■ WHAT IS NEEDED
Could you copy every line from the material below in which "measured" appears?
┏━━
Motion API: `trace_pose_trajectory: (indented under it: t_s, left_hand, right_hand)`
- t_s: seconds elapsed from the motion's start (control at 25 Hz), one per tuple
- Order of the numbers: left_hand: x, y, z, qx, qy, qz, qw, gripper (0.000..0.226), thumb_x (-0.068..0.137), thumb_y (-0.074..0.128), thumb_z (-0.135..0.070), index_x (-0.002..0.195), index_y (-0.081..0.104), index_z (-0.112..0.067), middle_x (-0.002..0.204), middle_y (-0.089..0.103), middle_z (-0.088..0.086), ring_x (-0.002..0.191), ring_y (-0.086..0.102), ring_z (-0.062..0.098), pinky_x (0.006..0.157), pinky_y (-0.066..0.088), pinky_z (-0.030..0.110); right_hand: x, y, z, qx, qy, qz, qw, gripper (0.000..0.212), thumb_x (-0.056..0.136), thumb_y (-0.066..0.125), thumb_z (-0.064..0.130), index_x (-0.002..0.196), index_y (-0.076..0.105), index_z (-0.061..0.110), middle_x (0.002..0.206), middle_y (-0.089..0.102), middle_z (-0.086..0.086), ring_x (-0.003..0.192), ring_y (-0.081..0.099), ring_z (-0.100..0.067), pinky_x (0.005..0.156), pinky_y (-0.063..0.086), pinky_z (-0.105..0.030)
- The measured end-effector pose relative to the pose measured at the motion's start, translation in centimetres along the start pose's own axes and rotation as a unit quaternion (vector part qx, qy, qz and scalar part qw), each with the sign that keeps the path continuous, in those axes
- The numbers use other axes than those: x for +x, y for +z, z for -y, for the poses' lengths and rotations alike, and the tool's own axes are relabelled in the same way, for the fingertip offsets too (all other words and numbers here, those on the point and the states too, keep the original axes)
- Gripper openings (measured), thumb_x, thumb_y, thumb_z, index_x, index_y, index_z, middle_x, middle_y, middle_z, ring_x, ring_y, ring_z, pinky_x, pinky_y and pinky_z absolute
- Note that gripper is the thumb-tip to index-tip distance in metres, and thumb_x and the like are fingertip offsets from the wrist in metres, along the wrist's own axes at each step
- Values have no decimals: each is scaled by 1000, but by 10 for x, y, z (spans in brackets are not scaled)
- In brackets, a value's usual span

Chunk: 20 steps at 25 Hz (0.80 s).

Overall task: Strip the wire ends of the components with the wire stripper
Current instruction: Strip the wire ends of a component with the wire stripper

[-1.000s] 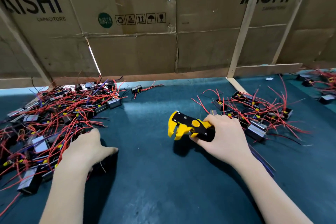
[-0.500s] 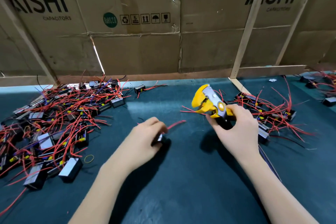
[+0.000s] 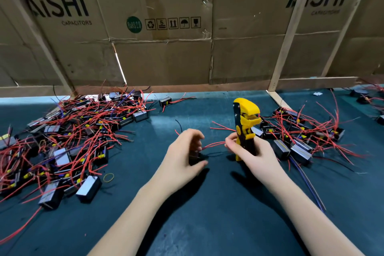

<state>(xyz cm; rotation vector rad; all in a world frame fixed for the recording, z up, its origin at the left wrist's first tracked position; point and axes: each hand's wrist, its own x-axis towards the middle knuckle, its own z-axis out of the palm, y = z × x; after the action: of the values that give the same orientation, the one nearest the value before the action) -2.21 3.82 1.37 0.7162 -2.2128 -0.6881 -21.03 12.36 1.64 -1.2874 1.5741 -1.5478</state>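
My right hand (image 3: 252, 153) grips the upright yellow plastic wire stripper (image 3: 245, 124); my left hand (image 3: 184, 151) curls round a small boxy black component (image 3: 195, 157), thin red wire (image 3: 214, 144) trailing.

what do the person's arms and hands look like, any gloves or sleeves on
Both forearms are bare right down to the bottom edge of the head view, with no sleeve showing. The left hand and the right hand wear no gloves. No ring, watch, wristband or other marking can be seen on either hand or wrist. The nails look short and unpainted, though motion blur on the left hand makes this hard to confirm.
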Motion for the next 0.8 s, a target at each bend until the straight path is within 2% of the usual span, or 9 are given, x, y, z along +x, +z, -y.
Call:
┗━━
■ SOLUTION TO THIS EXERCISE
- The measured end-effector pose relative to the pose measured at the motion's start, translation in centimetres along the start pose's own axes and rotation as a unit quaternion (vector part qx, qy, qz and scalar part qw), each with the sign that keeps the path continuous, in those axes
- Gripper openings (measured), thumb_x, thumb_y, thumb_z, index_x, index_y, index_z, middle_x, middle_y, middle_z, ring_x, ring_y, ring_z, pinky_x, pinky_y and pinky_z absolute

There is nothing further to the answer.